### [DESCRIPTION OF THE TASK]
Working from the top of the records below, reproduce each line exactly, ending once you have written the line containing "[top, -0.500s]".

- Opening Delimiter -

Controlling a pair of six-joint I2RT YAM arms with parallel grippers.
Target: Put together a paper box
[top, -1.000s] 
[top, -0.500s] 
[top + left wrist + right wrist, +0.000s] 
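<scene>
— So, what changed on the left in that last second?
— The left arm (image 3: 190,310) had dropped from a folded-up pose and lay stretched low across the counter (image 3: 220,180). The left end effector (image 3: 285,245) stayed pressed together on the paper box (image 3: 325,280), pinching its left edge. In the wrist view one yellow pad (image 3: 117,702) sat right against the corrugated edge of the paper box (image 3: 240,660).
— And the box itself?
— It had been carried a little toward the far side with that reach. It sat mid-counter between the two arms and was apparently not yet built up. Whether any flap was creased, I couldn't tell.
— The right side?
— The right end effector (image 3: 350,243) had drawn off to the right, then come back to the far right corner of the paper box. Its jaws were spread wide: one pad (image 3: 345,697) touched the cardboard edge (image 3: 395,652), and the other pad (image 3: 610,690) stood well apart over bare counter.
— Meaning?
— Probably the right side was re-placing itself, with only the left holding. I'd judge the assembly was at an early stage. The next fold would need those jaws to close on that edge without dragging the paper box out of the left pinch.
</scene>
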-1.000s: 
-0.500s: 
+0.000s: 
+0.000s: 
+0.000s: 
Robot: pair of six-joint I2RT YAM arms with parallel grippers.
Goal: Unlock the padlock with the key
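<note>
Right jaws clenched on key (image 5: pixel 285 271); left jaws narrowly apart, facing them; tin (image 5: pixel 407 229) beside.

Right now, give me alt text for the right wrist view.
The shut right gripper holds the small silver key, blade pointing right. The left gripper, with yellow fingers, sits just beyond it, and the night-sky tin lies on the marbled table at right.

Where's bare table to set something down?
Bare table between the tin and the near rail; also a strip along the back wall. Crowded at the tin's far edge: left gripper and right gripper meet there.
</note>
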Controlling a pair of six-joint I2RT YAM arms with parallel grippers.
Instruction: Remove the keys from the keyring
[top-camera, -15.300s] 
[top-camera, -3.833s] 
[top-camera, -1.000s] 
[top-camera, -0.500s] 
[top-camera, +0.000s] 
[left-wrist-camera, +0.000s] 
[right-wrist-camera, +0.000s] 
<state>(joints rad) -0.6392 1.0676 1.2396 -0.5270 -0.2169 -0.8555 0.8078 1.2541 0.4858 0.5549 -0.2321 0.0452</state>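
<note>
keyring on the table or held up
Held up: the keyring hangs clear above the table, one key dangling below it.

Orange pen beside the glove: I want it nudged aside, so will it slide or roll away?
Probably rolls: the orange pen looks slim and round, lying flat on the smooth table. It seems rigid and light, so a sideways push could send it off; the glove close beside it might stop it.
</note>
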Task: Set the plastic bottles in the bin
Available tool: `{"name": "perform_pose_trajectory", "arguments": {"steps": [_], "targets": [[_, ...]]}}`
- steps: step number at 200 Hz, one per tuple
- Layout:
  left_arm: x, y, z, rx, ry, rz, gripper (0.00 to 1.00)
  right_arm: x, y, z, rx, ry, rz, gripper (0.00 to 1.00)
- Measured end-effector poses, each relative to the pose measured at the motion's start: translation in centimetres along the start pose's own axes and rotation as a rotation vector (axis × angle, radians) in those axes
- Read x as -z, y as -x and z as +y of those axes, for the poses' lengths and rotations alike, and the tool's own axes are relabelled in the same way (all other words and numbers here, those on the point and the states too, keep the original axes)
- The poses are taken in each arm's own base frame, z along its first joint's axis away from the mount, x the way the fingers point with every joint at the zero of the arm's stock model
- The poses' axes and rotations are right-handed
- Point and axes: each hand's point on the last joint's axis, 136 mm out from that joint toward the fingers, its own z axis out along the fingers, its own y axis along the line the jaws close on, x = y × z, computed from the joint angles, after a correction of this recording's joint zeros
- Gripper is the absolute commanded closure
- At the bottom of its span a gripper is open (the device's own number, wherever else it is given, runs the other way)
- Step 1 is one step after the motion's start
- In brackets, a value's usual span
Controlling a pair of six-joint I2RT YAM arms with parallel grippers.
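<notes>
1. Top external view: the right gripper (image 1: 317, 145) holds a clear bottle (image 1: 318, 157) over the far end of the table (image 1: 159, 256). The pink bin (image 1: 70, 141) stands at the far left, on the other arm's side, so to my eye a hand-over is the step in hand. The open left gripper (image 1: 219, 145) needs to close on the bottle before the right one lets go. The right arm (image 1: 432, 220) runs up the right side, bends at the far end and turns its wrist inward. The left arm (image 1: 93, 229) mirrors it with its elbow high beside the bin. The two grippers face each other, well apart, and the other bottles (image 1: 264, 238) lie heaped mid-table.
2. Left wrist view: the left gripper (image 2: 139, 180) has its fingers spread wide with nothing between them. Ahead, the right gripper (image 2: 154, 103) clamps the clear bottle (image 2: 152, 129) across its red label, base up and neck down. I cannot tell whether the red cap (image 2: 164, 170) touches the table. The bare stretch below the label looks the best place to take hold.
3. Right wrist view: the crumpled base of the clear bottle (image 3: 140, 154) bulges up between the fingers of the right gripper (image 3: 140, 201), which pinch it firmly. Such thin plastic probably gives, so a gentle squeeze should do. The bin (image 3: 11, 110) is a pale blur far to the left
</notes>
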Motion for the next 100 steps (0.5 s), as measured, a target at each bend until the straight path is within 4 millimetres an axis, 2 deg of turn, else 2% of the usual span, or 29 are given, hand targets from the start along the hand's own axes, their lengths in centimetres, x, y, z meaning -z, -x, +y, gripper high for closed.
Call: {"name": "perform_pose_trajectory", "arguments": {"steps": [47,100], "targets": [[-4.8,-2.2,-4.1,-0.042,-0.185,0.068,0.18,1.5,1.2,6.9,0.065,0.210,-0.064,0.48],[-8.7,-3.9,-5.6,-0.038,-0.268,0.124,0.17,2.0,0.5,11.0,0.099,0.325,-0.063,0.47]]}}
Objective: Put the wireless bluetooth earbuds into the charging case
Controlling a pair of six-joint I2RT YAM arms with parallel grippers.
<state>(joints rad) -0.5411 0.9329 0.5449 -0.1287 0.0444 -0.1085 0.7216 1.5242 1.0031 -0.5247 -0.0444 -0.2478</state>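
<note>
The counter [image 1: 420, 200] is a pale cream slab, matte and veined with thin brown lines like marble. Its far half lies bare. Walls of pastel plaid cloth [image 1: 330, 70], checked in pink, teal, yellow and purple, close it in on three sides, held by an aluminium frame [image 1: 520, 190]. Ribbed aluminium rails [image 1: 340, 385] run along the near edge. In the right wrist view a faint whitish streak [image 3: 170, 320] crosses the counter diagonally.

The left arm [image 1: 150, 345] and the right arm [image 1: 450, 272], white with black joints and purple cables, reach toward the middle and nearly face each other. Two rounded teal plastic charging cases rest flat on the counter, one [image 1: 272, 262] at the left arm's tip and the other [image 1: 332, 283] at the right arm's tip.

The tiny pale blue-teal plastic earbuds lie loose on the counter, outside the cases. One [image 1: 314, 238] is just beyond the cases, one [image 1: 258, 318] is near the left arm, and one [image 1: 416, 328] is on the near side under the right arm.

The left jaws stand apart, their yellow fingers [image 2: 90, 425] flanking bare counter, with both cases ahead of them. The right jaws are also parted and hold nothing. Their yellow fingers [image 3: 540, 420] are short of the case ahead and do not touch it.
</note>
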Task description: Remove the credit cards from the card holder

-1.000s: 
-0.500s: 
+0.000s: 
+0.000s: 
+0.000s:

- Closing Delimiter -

### [SOLUTION FOR THIS TASK]
Controlling a pair of six-joint I2RT YAM arms with parallel grippers.
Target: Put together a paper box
[top, -1.000s] 
[top, -0.500s] 

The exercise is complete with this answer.